### WORK ORDER
Go through the data below. Pull out every line that has the word "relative".

### THE DATA
▼
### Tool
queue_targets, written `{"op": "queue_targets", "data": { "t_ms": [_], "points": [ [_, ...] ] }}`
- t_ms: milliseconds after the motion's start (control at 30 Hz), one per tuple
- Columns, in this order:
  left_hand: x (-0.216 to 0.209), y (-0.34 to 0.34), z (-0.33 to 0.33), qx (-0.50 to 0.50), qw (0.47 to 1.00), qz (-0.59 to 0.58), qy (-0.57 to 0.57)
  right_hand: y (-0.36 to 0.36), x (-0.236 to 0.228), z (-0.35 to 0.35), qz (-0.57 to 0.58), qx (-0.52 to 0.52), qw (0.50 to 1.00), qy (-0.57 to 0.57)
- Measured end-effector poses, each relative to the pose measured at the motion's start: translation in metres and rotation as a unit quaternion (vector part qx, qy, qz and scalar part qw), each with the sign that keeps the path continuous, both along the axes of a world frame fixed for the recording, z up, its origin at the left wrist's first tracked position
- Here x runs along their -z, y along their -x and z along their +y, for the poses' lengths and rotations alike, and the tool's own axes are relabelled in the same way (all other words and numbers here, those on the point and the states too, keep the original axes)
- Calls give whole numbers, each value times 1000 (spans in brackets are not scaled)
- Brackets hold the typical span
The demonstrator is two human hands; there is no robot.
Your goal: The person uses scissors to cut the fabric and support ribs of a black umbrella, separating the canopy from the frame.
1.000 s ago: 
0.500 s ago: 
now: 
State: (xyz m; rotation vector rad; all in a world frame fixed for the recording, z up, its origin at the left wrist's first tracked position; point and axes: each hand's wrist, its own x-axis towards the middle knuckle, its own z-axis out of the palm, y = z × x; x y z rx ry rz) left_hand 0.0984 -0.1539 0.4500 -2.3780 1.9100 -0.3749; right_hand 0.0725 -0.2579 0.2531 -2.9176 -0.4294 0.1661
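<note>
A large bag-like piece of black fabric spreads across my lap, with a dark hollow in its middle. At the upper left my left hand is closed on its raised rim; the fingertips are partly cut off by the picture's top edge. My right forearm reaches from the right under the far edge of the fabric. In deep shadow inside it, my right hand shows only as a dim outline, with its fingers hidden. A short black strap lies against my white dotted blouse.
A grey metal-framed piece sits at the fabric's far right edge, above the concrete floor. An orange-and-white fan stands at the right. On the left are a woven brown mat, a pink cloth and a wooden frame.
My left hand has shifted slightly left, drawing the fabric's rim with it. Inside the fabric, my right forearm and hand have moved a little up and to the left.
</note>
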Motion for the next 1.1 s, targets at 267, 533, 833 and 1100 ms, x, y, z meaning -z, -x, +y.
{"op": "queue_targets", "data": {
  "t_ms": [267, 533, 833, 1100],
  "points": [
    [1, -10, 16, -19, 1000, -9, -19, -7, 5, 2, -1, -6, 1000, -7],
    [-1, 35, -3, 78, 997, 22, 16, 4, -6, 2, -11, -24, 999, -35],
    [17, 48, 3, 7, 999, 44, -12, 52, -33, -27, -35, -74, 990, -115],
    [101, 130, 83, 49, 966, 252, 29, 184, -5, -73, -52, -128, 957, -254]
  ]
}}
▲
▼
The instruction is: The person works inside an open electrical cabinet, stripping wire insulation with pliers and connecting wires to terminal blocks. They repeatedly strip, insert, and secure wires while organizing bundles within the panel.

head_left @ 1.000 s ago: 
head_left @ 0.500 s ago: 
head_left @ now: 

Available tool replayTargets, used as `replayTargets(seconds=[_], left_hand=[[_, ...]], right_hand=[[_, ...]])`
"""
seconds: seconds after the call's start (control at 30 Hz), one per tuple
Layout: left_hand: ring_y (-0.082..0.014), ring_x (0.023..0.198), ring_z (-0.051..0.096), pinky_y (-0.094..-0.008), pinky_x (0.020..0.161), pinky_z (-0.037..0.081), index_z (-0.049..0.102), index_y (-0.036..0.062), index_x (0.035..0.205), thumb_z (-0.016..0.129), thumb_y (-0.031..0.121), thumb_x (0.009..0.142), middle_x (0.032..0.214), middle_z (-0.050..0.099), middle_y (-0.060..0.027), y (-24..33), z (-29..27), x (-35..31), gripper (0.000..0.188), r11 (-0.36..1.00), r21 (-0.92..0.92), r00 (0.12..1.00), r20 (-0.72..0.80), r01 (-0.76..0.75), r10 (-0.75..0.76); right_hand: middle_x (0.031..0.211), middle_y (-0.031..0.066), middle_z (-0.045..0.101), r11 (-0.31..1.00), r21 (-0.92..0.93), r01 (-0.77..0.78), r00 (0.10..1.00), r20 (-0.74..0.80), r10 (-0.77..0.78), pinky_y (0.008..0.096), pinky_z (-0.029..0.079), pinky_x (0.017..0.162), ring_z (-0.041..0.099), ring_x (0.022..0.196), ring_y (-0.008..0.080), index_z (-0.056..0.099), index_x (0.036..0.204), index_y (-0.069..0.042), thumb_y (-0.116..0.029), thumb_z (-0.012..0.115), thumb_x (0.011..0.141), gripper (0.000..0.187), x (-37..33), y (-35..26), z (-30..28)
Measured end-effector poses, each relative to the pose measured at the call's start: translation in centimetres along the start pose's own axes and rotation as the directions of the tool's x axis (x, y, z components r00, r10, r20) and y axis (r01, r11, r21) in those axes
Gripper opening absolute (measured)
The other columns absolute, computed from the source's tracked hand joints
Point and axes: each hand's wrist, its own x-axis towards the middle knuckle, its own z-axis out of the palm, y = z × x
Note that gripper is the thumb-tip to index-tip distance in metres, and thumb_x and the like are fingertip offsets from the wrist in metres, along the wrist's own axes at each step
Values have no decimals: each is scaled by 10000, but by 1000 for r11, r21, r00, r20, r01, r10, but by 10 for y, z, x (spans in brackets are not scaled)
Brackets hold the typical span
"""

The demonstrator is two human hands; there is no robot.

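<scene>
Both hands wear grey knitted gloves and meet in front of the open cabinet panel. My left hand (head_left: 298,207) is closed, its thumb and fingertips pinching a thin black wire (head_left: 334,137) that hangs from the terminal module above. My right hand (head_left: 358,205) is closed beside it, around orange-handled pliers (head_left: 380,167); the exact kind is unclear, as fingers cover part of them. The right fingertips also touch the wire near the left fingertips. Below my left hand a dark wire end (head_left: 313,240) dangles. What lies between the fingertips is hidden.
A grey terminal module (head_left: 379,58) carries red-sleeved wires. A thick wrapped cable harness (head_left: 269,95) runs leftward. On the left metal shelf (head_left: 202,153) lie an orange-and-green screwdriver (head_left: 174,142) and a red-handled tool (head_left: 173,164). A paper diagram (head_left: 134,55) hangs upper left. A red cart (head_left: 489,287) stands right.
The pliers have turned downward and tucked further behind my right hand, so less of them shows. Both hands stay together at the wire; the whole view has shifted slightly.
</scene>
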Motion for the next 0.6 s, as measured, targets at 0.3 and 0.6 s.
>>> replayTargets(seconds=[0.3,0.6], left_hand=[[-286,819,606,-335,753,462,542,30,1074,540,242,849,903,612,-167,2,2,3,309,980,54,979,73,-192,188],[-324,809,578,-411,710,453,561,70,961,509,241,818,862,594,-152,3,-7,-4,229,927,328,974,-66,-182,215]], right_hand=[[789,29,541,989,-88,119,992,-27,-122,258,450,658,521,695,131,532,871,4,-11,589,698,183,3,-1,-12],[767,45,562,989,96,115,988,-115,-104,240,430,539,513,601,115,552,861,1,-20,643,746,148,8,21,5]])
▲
### FINISHED TASK
- Measured end-effector poses, each relative to the pose measured at the motion's start: translation in metres and rotation as a unit quaternion (vector part qx, qy, qz and scalar part qw), each with the sign that keeps the path continuous, both along the axes of a world frame fixed for the recording, z up, its origin at the left wrist's first tracked position
Measured end-effector poses, each relative to the pose measured at the call's start: translation in centimetres along the start pose's own axes and rotation as the directions of the tool's x axis (x, y, z components r00, r10, r20) and y axis (r01, r11, r21) in those axes

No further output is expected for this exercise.